→ **REQUIREMENT**
From the listing below, reproduce word for word the part that opens with the line containing "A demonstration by" and closes with the line containing "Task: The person"; reproduce nothing else.

→ **SOURCE MATERIAL**

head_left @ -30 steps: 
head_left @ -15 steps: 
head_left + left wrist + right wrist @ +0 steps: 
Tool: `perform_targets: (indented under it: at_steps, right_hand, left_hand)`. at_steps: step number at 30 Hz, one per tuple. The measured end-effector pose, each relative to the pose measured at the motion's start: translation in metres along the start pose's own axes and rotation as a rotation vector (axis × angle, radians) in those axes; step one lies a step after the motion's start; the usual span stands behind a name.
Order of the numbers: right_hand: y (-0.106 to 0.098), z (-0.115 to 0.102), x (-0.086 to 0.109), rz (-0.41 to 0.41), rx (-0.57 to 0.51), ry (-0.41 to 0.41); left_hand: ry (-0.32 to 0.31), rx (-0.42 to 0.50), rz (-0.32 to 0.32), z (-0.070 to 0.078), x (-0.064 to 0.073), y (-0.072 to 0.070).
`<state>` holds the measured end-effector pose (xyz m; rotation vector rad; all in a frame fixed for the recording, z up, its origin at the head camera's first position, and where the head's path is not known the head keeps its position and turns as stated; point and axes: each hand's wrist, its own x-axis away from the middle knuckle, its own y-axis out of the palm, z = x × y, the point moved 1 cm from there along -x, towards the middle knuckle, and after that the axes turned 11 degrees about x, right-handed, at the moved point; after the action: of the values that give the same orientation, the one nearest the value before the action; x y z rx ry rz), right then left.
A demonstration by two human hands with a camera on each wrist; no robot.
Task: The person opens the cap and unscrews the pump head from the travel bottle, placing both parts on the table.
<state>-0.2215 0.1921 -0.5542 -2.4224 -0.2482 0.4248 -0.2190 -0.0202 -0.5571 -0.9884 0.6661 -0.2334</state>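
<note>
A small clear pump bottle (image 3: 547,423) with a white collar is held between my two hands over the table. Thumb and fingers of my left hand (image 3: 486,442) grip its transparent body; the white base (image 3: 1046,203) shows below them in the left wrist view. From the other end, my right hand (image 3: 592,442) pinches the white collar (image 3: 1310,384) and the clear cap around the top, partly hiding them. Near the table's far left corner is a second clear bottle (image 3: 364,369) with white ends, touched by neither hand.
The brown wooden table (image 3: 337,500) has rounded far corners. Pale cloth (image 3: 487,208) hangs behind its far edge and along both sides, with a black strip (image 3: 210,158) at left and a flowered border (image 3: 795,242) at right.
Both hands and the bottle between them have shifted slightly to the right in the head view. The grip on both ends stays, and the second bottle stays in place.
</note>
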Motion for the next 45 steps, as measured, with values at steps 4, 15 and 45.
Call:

→ **SOLVED PROBLEM**
A demonstration by two human hands with a camera on each wrist; no robot.
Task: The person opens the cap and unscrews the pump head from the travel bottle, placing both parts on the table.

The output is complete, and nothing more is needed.